> **PROVIDED ENTRIES**:
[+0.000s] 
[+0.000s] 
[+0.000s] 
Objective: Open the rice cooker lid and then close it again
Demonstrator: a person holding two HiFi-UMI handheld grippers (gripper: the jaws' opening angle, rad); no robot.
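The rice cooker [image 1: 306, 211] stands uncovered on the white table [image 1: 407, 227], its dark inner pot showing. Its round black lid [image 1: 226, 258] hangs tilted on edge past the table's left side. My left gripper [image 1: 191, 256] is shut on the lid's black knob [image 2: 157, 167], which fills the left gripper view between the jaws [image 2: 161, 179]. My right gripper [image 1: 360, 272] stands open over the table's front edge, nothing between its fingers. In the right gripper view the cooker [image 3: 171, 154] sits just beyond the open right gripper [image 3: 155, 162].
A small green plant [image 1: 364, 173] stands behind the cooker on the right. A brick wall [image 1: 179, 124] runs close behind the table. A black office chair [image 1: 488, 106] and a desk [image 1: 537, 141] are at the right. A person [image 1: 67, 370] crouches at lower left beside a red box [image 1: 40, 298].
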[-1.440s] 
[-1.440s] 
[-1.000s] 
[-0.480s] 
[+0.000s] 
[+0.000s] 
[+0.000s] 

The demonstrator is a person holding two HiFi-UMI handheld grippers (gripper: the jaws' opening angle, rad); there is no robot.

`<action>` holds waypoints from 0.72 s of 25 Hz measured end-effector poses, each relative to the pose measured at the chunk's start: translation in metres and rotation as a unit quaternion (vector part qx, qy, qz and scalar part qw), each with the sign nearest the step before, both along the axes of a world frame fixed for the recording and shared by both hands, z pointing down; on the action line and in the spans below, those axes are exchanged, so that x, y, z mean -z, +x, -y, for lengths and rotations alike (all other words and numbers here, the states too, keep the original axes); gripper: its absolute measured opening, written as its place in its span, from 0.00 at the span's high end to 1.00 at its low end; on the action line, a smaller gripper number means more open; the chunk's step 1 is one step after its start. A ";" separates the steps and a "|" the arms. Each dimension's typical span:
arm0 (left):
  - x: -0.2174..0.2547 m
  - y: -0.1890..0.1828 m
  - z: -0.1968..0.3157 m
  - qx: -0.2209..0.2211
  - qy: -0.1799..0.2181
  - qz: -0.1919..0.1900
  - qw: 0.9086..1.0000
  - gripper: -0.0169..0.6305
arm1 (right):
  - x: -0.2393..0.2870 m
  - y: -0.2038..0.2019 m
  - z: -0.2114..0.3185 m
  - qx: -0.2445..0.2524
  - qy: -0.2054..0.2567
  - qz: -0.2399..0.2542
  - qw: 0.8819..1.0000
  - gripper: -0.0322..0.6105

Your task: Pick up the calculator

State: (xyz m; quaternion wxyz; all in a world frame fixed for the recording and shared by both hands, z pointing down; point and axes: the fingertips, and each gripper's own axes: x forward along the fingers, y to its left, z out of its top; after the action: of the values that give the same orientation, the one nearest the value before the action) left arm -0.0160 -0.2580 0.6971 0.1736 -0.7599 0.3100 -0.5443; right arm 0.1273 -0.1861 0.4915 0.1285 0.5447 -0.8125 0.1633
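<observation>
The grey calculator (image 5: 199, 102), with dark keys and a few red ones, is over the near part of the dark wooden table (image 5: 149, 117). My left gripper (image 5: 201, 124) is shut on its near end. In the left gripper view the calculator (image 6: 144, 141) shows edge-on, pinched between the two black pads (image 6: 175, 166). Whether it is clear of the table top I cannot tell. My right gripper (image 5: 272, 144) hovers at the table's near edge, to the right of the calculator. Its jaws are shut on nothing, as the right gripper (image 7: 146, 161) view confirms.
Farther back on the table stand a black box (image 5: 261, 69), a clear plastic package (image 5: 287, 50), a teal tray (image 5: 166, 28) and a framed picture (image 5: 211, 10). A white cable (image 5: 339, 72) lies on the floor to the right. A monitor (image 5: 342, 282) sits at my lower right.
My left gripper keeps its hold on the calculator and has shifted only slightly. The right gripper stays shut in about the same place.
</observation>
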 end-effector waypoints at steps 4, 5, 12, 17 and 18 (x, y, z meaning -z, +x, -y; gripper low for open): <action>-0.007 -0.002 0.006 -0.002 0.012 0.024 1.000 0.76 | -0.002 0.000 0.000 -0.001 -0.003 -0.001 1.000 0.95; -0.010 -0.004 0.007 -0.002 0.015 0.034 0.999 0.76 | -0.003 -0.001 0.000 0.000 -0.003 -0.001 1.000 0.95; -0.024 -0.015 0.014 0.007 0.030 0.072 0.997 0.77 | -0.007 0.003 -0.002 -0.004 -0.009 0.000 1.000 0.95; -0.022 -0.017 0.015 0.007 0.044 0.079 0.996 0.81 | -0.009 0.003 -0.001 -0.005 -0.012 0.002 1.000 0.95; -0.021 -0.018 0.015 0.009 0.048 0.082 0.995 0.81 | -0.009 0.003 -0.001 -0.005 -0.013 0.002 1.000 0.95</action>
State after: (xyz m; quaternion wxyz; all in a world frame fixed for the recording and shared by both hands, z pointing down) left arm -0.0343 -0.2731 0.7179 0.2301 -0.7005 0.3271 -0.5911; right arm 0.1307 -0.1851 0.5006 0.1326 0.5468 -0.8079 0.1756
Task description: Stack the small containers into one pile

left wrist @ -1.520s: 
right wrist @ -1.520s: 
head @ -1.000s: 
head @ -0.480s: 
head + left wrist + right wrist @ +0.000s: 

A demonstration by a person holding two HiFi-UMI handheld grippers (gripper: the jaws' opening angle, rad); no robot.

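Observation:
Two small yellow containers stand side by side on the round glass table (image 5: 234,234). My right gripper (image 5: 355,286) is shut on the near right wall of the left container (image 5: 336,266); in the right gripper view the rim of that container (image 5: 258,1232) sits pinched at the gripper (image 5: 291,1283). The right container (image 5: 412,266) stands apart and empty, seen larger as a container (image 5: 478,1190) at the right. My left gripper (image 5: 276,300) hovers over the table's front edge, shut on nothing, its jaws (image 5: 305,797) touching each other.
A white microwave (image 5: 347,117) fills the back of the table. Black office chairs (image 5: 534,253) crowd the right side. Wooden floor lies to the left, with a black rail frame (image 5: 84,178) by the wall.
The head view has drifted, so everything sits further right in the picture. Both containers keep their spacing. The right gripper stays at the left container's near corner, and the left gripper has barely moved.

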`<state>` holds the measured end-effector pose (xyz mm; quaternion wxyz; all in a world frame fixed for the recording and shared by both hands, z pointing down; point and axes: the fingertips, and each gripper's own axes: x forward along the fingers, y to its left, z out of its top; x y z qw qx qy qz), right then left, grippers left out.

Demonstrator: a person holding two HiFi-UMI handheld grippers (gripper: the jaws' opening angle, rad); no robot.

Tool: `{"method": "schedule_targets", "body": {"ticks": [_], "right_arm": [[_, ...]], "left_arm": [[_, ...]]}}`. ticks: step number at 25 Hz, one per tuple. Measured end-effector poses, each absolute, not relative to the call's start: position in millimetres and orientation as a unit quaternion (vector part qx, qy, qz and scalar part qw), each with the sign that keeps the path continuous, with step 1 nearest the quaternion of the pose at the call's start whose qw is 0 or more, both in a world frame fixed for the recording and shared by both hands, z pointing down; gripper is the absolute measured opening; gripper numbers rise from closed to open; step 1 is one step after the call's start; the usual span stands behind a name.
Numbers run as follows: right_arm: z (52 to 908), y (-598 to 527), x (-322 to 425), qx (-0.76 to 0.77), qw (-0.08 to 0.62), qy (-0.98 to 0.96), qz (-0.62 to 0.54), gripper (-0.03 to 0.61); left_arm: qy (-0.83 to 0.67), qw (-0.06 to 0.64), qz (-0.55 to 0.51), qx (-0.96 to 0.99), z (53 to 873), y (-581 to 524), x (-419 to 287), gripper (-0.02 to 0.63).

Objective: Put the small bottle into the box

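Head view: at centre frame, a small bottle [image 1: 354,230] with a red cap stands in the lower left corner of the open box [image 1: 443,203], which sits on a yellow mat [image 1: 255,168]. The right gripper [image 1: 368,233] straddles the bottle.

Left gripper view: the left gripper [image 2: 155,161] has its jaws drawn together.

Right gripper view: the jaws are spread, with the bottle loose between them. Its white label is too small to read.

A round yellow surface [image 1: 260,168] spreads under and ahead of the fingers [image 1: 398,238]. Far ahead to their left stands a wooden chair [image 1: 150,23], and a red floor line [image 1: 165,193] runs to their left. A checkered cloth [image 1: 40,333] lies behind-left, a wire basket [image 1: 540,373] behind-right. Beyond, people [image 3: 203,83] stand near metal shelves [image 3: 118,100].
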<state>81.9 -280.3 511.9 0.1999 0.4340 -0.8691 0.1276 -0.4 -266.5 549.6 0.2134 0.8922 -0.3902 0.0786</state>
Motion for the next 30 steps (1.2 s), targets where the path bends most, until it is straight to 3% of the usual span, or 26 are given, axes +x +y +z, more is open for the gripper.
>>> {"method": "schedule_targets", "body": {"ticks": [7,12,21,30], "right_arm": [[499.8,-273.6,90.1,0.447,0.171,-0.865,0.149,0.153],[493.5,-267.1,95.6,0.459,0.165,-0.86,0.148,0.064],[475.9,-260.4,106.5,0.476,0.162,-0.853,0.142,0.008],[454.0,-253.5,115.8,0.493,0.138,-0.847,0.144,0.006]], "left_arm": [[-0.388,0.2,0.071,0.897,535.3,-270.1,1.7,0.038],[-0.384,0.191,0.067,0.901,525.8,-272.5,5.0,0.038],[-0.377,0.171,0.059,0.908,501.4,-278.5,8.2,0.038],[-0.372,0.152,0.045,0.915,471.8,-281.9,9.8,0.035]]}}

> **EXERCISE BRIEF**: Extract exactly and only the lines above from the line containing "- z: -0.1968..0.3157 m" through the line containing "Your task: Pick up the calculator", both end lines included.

> **SOLUTION TO THE EXERCISE**:
  - z: -0.1968..0.3157 m
  - qx: -0.2209..0.2211
  - qy: -0.1799..0.2181
  - qz: -0.1919..0.1900
  - qw: 0.9086..1.0000
  - gripper: -0.0169..0.6305
arm1 (right):
  - x: -0.2393..0.2870 m
  - y: -0.2038..0.2019 m
  - z: -0.2114..0.3185 m
  - qx: -0.2445..0.2524
  - qy: -0.2054..0.2567
  - qz: -0.2399..0.2542
  - qw: 0.8819..1.0000
  - gripper: -0.0322..0.6105

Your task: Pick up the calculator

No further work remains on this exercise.